Phase 3 (Real Workloads): Extensibility, power budgeting, confidential guest mode. These enable the kernel to run real workloads in modern environments (cloud, power- constrained datacenters).
Phase 4-5 (Competitive Advantage): Live evolution, intent-based management, DPU offload. These are features that Linux cannot provide due to architectural constraints. They differentiate ISLE in production environments.
56.1 Licensing Summary
| Component | IP Source | Risk |
|---|---|---|
| Confidential computing (TEE) | Hardware vendor specs (AMD SEV, Intel TDX, ARM CCA), all public | None |
| Post-quantum crypto | NIST standards (FIPS 203, 204, 205), public domain algorithms | None |
| Power budgeting | RAPL (Intel public spec), SCMI (ARM public spec), original design | None |
| Hardware memory safety | ARM MTE (public ISA), Intel LAM (public ISA) | None |
| Formal verification | Verus (MIT license), RustBelt (academic, published) | None |
| Safe extensibility | Original design (extends existing KABI vtable model) | None |
| Live kernel evolution | Theseus OS concepts (academic, published, Rice University) | None |
| Intent-based management | Original design, optimization theory (academic) | None |
| Real-time guarantees | PREEMPT_RT concepts (GPLv2, Linux mainlined), CBS (academic) | Medium — see note below |
| SmartNIC/DPU offload | Original design (extends existing KABI proxy model) | None |
| Persistent memory | DAX/PMEM specifications (SNIA, public), Linux interfaces (facts) | None |
| Computational storage | NVMe Computational Programs Command Set and Subsystem Local Memory Command Set (public, NVMe consortium, January 2024) | None |
| Unified compute model | Original design (extends existing AccelBase + EAS models) | None |
All components are either original design, based on published academic research, based on public hardware specifications, or based on NIST/industry standards. No vendor-proprietary APIs or patented algorithms.
PREEMPT_RT derivative risk: PREEMPT_RT is GPLv2 and was merged into Linux mainline (v6.12). Any ISLE real-time code derived from PREEMPT_RT implementation (as opposed to the general concepts of preemptible kernels, threaded interrupts, and priority inheritance) could carry GPLv2 obligations that conflict with OKLF's additional permissions. ISLE's RT implementation MUST be a clean-room design based on published academic literature (priority inheritance protocols: Sha, Rajkumar, Lehoczky 1990; CBS: Abeni and Buttazzo 1998; LITMUS-RT: Brandenburg 2011) and public OS design textbooks, not derived from Linux PREEMPT_RT source code. Code review must verify no Linux-derived lock conversion patterns, interrupt threading structures, or RT-specific scheduler modifications are copied.

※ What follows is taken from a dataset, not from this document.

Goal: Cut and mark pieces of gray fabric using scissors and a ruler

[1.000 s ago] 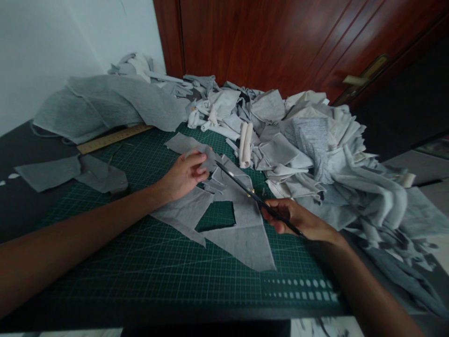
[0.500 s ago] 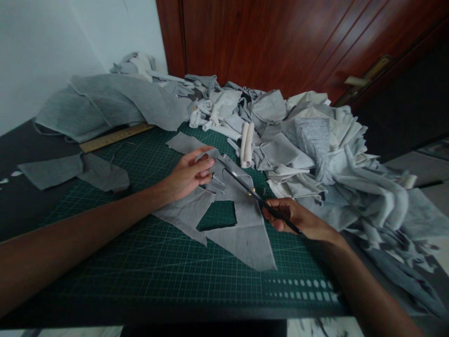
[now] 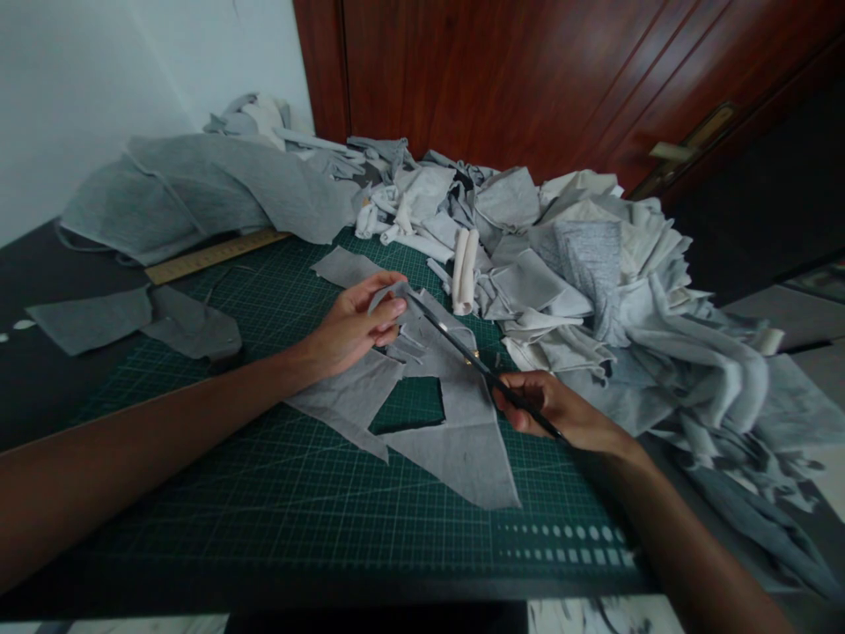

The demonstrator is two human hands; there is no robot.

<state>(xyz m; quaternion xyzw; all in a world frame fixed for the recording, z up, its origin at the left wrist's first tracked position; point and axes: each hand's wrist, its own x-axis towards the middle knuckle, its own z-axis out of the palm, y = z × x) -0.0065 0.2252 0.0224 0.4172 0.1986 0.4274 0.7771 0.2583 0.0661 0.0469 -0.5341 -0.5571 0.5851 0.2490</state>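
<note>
Between the thumb and fingers of my left hand (image 3: pixel 360 321) is pinched a small piece of grey fabric (image 3: pixel 398 289). My right hand (image 3: pixel 545 405) grips a pair of black-handled scissors (image 3: pixel 455 342), whose blades point up and left. The blade tips reach the fabric by my left fingertips; whether the blades are apart cannot be made out. Below both hands, grey fabric scraps (image 3: pixel 462 449) lie on the green cutting mat (image 3: pixel 317 511), with mat showing through a gap among them.
A wooden ruler (image 3: pixel 217 255) lies at the back left, beside a large folded grey cloth (image 3: pixel 198 189). Two grey offcuts (image 3: pixel 92 319) rest at the left. A high heap of fabric scraps (image 3: pixel 528 282) spreads along the back and right, before a wooden door (image 3: pixel 488 79).
The small fabric piece at my left fingertips has turned slightly and shows more of its curved edge. The scissors have shifted only a little. The scraps on the mat stay put.
</note>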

56.2 Performance Impact Summary
Every feature in this document was evaluated against the constraint: "Does this make ISLE measurably slower than Linux on the same workload?"
| Feature | Hot-Path Impact vs Linux | Justification |
|---|---|---|
| Confidential computing | 0% (same hardware, same cost) | Hardware AES engine, identical to Linux |
| Post-quantum crypto | 0% (cold-path only) | Boot/driver-load only. ML-DSA-44 verify comparable to Ed25519; ML-DSA-65 verify ~100-200 µs (cold-path only, not on hot paths) |
| Power budgeting | 0.015% (MSR reads at tick) | 600ns per 4ms tick. Invisible in any benchmark. Per-task EAS overhead: see Section 14.5.12 |
| Hardware memory safety | 0% vs Linux when enabled | Same MTE instructions, same hardware cost. Tag RAM overhead: 3.125% of DRAM (ARM MTE only) |
| Formal verification | 0.000% (compile-time) | Not in the binary |
| Safe extensibility | 0% (same as Linux sched_class) | Function pointer dispatch, same mechanism |
| Live kernel evolution | 0.000% (rare event only) | ~10μs during replacement, months between events |
| Intent-based management | ~0.00005% (background only) | 3μs per second background optimization |
| Real-time guarantees | 0% to 5% (configurable) | Same cost as Linux PREEMPT_RT when enabled. 0% = Voluntary, ~1% = Full, 2-5% = Realtime |
| SmartNIC/DPU offload | Negative (faster) | Moves work OFF host CPU |
| Persistent memory | Negative (faster) | DAX eliminates page cache copies |
| Computational storage | Negative (faster) | CSD reduces data movement |
| Unified compute model | ~0.00005% (background only) | ~4μs/sec/cgroup advisory. Submission hot path unchanged |
Target: match or exceed Linux performance for all common workloads. Most features are invisible at steady state, and several actually improve performance. Known exceptions are conscious trade-offs documented in their respective sections: RT scheduling adds 0-5% overhead for RT-class tasks (same cost as Linux PREEMPT_RT); capability checks add ~5-10 cycles per privileged operation (~0.1%, fully pipelined bitmask test); untrusted policy module isolation adds ~46 cycles per domain crossing (eliminated once the module graduates to the Core isolation domain).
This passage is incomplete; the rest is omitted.